Source records
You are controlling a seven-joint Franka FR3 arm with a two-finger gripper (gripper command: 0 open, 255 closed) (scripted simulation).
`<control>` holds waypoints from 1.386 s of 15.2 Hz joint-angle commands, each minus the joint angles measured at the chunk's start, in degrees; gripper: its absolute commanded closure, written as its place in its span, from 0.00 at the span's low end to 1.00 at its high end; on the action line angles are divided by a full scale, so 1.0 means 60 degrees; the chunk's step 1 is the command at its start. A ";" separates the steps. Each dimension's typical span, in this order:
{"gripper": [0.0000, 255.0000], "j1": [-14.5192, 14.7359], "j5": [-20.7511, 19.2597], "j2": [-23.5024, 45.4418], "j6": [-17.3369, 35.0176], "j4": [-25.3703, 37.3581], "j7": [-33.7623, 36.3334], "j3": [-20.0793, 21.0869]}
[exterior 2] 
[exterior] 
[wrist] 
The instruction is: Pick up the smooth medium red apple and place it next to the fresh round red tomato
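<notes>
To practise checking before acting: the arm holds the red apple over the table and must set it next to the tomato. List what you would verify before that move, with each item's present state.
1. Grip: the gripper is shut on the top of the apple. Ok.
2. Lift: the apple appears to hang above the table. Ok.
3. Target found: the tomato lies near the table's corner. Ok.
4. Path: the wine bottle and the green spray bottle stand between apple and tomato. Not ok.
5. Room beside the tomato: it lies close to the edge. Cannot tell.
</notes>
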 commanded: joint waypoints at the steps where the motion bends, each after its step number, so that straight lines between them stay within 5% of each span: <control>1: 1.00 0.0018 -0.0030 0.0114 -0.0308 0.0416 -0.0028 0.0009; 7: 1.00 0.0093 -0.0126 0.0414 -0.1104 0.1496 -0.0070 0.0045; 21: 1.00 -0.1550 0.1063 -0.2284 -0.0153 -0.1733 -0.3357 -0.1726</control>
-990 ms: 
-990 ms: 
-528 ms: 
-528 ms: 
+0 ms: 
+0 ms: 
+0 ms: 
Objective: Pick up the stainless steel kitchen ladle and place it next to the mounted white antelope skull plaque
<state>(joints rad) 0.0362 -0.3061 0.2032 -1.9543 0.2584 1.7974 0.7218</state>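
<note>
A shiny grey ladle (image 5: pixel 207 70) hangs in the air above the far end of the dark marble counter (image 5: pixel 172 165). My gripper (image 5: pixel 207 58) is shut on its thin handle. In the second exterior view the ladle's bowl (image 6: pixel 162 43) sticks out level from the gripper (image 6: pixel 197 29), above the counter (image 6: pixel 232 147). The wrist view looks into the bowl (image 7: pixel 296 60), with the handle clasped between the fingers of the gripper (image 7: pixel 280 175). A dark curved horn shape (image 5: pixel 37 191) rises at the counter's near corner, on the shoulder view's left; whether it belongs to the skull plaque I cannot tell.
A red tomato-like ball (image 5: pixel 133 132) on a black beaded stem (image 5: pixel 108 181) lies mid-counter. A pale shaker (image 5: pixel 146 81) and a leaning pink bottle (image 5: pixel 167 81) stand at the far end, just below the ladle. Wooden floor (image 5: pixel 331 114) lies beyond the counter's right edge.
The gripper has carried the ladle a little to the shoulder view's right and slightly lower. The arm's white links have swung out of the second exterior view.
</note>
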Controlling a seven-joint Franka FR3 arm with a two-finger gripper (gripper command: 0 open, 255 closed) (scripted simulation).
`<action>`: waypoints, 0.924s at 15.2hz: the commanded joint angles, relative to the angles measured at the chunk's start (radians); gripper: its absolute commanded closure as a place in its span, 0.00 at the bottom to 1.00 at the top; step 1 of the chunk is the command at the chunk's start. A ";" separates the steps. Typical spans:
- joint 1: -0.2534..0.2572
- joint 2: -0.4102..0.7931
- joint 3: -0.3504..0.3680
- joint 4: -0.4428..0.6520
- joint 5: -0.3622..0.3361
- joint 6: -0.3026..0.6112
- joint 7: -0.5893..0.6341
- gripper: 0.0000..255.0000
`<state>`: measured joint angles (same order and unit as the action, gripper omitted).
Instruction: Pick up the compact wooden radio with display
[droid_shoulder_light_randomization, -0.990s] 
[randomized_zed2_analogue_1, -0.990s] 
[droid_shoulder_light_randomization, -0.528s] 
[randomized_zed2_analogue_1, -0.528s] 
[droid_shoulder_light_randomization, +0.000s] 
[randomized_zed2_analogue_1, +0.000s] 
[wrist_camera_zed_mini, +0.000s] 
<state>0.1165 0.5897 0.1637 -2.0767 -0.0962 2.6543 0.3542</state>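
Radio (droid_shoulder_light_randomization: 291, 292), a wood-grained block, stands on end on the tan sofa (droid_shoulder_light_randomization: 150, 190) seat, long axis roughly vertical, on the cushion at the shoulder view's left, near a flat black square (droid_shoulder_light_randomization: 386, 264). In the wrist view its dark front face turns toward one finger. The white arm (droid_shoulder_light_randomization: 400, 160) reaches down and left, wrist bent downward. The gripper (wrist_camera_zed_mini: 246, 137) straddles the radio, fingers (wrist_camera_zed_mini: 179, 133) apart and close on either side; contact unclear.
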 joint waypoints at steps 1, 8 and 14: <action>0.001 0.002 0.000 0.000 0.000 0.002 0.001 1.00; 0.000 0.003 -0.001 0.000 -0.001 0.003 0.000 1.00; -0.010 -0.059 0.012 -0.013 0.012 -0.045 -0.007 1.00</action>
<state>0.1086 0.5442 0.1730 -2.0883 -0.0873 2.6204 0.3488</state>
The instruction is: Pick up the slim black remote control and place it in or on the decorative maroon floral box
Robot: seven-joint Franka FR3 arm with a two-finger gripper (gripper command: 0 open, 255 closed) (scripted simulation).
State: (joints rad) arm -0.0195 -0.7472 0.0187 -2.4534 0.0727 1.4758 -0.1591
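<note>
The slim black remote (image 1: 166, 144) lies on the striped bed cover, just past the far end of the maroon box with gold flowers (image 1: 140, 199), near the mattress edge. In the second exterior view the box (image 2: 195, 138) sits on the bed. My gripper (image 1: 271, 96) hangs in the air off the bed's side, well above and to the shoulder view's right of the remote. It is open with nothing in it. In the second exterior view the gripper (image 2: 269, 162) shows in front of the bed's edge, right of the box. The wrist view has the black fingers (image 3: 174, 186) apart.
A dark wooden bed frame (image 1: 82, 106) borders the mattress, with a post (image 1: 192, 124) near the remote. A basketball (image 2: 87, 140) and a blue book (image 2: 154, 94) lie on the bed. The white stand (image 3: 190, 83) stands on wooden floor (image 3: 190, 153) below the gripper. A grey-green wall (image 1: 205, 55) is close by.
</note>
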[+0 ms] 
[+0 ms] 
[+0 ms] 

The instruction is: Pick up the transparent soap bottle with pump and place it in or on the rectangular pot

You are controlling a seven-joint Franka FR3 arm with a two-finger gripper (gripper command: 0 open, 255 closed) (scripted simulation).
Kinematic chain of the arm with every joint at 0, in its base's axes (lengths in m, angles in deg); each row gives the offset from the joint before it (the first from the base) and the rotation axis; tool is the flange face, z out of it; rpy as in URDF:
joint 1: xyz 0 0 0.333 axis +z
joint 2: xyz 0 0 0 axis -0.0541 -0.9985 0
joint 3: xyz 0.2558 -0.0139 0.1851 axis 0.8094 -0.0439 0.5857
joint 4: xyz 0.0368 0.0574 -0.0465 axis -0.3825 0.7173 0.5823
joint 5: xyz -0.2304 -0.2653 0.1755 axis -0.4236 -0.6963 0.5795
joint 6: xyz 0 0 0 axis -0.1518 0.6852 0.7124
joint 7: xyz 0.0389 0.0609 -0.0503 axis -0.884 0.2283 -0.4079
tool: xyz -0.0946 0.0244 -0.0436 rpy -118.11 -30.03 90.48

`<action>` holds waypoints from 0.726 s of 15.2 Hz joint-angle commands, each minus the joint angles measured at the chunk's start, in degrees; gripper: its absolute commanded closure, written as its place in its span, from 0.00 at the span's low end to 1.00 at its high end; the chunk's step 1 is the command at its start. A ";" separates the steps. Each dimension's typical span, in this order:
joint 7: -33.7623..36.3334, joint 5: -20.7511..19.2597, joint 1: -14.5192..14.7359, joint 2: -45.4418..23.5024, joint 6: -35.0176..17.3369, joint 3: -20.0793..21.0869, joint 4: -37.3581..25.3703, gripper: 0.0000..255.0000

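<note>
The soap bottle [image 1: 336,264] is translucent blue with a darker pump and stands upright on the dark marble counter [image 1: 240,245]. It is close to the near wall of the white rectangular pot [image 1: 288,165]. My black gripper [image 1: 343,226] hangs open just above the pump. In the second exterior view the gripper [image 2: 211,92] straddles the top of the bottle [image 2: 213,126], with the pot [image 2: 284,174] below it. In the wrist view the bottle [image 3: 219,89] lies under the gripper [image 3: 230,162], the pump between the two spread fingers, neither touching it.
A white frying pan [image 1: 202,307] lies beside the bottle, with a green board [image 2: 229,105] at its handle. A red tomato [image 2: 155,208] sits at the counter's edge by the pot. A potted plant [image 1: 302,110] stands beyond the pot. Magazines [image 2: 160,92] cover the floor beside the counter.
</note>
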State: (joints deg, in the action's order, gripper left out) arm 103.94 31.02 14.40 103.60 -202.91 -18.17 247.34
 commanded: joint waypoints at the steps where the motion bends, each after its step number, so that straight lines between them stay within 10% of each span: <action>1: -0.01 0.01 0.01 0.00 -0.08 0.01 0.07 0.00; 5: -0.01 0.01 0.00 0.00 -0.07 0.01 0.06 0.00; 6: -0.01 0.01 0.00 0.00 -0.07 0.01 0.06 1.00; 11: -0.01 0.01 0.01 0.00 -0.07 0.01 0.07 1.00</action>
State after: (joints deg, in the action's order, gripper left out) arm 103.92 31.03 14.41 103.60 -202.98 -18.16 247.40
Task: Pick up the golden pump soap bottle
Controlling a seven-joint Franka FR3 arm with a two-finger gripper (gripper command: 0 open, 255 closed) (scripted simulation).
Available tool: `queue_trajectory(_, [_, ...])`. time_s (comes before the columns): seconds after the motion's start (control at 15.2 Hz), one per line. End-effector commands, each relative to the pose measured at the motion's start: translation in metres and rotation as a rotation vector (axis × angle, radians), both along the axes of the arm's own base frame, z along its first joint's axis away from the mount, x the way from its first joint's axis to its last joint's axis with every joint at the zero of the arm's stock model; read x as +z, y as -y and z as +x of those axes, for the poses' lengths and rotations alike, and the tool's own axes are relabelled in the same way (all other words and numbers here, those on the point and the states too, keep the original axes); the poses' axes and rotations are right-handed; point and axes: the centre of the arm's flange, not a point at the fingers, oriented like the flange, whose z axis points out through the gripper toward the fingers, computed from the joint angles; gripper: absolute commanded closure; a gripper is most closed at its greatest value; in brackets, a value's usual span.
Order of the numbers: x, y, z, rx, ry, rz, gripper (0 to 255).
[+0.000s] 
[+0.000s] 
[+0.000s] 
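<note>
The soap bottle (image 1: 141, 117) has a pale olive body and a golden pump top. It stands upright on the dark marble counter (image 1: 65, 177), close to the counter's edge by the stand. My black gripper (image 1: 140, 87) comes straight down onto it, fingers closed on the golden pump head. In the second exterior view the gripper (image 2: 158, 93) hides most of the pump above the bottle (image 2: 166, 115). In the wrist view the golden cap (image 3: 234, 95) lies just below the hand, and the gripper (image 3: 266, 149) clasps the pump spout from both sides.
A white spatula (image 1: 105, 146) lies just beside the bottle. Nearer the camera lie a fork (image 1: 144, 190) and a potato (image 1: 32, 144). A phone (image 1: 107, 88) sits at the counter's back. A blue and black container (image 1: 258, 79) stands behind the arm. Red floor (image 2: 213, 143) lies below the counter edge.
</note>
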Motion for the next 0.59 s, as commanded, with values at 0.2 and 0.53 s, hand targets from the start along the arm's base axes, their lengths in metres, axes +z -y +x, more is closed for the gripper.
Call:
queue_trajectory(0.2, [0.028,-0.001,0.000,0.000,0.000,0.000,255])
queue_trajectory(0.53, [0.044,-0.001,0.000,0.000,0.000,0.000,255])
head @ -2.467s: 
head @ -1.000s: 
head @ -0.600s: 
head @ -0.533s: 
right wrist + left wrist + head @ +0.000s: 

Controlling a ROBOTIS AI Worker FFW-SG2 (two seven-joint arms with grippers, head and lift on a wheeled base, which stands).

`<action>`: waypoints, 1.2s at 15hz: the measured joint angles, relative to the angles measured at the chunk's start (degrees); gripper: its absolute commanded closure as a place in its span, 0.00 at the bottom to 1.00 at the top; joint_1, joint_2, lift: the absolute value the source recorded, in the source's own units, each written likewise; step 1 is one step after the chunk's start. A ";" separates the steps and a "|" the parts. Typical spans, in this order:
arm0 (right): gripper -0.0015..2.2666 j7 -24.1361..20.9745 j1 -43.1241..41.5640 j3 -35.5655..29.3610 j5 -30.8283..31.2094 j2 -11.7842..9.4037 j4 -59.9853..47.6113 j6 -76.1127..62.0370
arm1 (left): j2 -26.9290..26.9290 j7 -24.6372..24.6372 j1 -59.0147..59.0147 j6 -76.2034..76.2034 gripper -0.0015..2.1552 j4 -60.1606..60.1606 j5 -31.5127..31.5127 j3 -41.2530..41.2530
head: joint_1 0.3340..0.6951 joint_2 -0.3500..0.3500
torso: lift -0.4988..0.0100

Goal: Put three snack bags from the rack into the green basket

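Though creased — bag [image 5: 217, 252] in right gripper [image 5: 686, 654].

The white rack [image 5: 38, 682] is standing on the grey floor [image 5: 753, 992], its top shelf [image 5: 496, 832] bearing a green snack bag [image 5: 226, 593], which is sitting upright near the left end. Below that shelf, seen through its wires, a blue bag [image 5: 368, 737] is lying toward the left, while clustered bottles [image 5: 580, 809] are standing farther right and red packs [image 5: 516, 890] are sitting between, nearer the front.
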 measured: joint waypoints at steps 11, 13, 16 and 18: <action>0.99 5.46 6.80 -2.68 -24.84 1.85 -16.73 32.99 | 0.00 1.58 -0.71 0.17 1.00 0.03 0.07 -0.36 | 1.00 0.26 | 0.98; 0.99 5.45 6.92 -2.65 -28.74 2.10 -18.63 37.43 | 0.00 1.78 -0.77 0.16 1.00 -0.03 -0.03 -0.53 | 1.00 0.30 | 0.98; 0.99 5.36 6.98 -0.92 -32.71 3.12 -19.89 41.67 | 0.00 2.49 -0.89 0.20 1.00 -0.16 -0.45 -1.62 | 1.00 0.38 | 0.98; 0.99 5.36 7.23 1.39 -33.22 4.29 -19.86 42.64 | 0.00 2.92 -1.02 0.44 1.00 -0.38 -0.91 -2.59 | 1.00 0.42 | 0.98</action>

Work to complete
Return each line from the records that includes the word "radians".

Exercise response
`<action>`: waypoints, 0.924s at 15.2hz: the commanded joint angles, relative to the angles measured at the chunk's start (radians); gripper: its absolute commanded closure as a place in its span, 0.00 at the bottom to 1.00 at the top; step 1 of the chunk is the command at the chunk's start. A ";" separates the steps. Typical spans:
Available tool: `queue_trajectory(_, [_, ...])`. time_s (comes before the columns): seconds after the motion's start (control at 15.2 Hz), one per line. End-effector commands, each relative to the pose measured at the motion's start: translation in metres and rotation as a rotation vector (axis × angle, radians), both along the axes of the arm's own base frame, z along its first joint's axis away from the mount, x the way from its first joint's axis to its last joint's axis with every joint at the zero of the arm's stock model; read x as +z, y as -y and z as +x of those axes, for the poses' lengths and rotations alike, and the tool's own axes are relabelled in the same way (all other words and numbers here, those on the point and the states too, keep the original axes); the poses' axes and rotations are right-handed; point and axes: the centre of the arm's flange, not a point at the fingers, oriented like the flange, whose z axis points out through the gripper toward the fingers, computed from the joint angles; gripper: absolute commanded closure; a gripper is most closed at its greatest value; in brackets, a value's usual span.

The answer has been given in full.